■ WORK INSTRUCTIONS ■
Please return all lines from the records below that include the string "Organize".

Extracted data entries
- - - - -
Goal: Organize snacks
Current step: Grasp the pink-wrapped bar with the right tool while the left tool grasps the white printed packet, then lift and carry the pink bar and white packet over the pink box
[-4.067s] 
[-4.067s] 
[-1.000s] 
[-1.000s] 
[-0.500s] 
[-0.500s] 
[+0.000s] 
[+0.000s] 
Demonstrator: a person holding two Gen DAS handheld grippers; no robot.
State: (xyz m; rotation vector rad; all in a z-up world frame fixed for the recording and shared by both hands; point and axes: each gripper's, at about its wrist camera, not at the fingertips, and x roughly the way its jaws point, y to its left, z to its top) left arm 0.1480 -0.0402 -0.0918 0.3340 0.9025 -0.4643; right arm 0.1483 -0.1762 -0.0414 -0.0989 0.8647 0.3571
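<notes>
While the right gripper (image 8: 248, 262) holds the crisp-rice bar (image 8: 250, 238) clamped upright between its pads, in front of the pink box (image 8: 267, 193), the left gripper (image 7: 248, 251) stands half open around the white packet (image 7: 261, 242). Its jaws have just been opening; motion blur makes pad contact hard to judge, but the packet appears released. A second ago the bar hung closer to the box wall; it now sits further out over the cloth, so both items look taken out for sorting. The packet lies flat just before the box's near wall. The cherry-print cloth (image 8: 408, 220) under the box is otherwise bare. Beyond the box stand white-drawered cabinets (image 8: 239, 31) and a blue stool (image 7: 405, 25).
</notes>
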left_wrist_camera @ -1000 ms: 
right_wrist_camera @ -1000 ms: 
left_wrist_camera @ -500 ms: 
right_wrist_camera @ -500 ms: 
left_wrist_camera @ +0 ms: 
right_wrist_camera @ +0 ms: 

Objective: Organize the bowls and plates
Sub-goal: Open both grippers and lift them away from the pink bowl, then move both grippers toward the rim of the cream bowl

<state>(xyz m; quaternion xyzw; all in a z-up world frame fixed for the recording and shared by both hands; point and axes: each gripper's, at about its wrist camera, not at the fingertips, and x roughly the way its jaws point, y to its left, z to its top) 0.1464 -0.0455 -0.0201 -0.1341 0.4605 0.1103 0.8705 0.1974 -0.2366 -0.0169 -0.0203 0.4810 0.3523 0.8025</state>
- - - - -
■ WRITTEN ANSWER ■
Goal: Organize snacks
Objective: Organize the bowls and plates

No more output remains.